Thursday, January 29, 2015

Thursday 29 January 2015 
Laem Chabang, Port of Bangkok, Thailand

It's 10:30am and the Volendam has just arrived for our overnight stay in Laem Chabang, a large cruise and industrial port for Bangkok, with nothing of interst in the vicinity, and the highlights of post-modern reconstruction and historical associations dimly visible over the horizon.  Although there are several excursions to the city center, inlcuding an overnight at a hotel, the five-hour round-trip from here to there is rather daunting, even with a slightly earlier-than-scheduled arrival.  I had decided early on not to go to Bangkok itself, given that I have been before as well as the distance.  Instead I will use the day to catch up on rest.  Tomorrow I will be taking a shore excursion to visit a small city and the countryside around Bangkok.  The big city is certainly worth exploring again, but not within the limited time and major distance of this cruise (about which Holland America has been very truthful).

Monday 26 January 2015
Phu My, Vietnam 
Port of Saigon (aka Ho Chi Minh City or HCMC)

Although we are officialy docked in Saigon, the port of Phu My is a 90-minute drive from the center of the city.  There is still a lot of traffic on the main highway to Saigon, but the road is better than the ones in the north, so we are able to speed along at a jaunty pace and reach our first destination by 10:30am.  The downside is that it is not as easy to take photos from the bus when it is moving so quickly. Both the temperature and humidity are higher here, but still not uncomfortable, and certainly not as bad as in the tropics or the Caribbean. 

As we enter the city center, the streets are decorated with lights and flowers in preparation for the coming New Year's celebrations, and I am amazed at all the high-rise construction, much of it architecturally exciting and aesthetically distinguished.  There seems to be much more sense of permanence in the buildings here than in the large cities of Brazil I visited last spring.  Saigon is the largest city in Vietnam, alhough Ha Noi is the national capital, with over 9 million people--and at least 5 million mopeds, which can be purhcased for as little as $100.00 US.  We pass by the decaying site of the former US embassy, well-known from the television visuals of the fall of Saigon at the end of the American War in 1975.  Our bus stops just a few blocks away in the city's Distict 1, site of most historical interest.  
Highway to Saigon

Mopeds Outside Former US Embassy

New Year Street Decorations (from bus window)

The streets are torn up wih construction of a new Metro transportation system, which is much needed and will make life easier for residents and tourists.  We begin our walk at the Old Post Office, designed by Gustave Eifel (yes, that one), and beutifully restored inside and out.  Still in use as a post office, the building is a reminder of the imporant influence of French culture in many parts of Saigon (which is the locals' preferred name for the city).   Across the street is Notre Dame Cathedral, an elegant 19th century red brick building (the inside is not open for ‪viewing).  Our walk continues past the Victorian City Hall building, currently being repainted its original bright yellow, and a slew of 5-star hotels that lead to the banks of the Mekong River.  One of the great rivers of the world, it flows through five countries. South of Saigon, it empties into the South China Sea in the Mekong Delta region, Vietnam's rice basket.  The southern part of Vietnam produces more than twice as much rice yearly as the northern part.

City Hall Restoration

Gustave Eifel's Post Office













Notre Dame Cathedral





We have another buffet lunch of various familiar and unrecognizable local foods for lunch, all of it presented beautifully and very tasty, although I am sure the spices have been modified for Western tastes.  

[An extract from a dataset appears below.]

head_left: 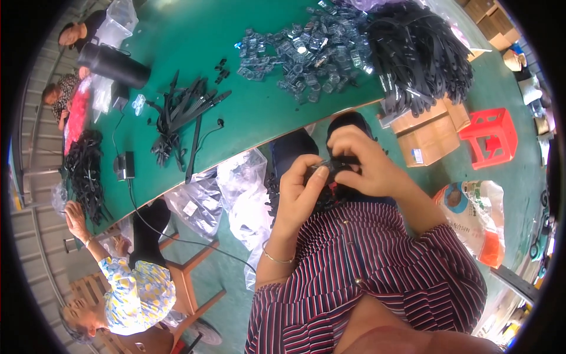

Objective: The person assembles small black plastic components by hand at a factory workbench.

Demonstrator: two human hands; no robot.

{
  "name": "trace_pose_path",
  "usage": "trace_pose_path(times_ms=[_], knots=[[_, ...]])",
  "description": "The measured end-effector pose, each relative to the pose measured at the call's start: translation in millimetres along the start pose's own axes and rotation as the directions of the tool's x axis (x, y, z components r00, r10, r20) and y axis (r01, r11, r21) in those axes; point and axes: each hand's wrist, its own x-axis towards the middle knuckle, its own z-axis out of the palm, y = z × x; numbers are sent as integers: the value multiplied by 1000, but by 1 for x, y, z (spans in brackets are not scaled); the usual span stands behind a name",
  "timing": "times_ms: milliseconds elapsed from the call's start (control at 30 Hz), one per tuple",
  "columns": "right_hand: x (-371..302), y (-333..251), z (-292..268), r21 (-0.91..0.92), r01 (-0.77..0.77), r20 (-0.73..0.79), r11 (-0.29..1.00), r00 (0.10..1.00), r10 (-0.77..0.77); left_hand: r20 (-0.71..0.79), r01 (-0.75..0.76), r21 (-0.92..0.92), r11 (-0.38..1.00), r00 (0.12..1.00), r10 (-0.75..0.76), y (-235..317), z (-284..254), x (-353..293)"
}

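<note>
Above my lap, both hands are closed on a small black piece (pixel 337 167), perhaps plastic; the fingers cover most of it, so I cannot make out its kind. My left hand (pixel 302 184) pinches it from the left with the thumb on top. From the right, my right hand (pixel 364 160) grips it with bent fingers. Below the hands, more small dark parts (pixel 324 203) lie on my lap. On the green table (pixel 194 44) ahead are a loose bunch of black straps (pixel 180 112) and a heap of clear and dark plastic pieces (pixel 321 50).
A big pile of black straps (pixel 418 53) lies at the table's right end, by a cardboard box (pixel 430 133) and a red stool (pixel 492 137). A black bottle (pixel 115 65) and cabled adapter (pixel 124 166) are at left. A co-worker (pixel 138 295) reaches toward other straps (pixel 87 174).
</note>
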Motion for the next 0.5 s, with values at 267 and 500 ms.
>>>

After lunch we begin another round of touring at the former Presidential Palace, now know as Independence Palace or Reunification Palace.  The building has beern restored to its 1970s TV idealism, and looks much like it did when North Vietnam tanks rolled through the gates and the Viet Cong took power over the whole country.  Replicas of those original tanks are exhibited on the lawns of the Palace, just as actual US jets and helicopters are exhibited on the grounds of the Saigon History Museum, our next stop.  Inside the exhibits are explained in Vietnamese and English signs, although our guide emphasizes that the English translations are much more neutral about Americans than the signs in Vietnamese.  But at least there are helpful signs in English at important places in Saigon.  In all the other cities I have visited there are very few English signs anywhere, which is one of the things that make independent travel more difficult than in Japan, Hong Kong, or Singapore for example. 


  

We get some brief time on our own at the Bitexco Building, the tallest in Saigon, with a helicopter landing pad jutting out from its exterior frame half way up the glass tower.  Inside the lower levels is a five-story mall, very modern in design, but not very interesting for shopping.  There are elements of Hong Kong and Singapore here, but Saigon has not yet reached that level--although it may not be too many years before it does.  The local streets are lined with a wild mix of three-and four-story older buildings and new glass towers; mom and pop stores stand alongside the latest boutiques from London, Paris, and New York.  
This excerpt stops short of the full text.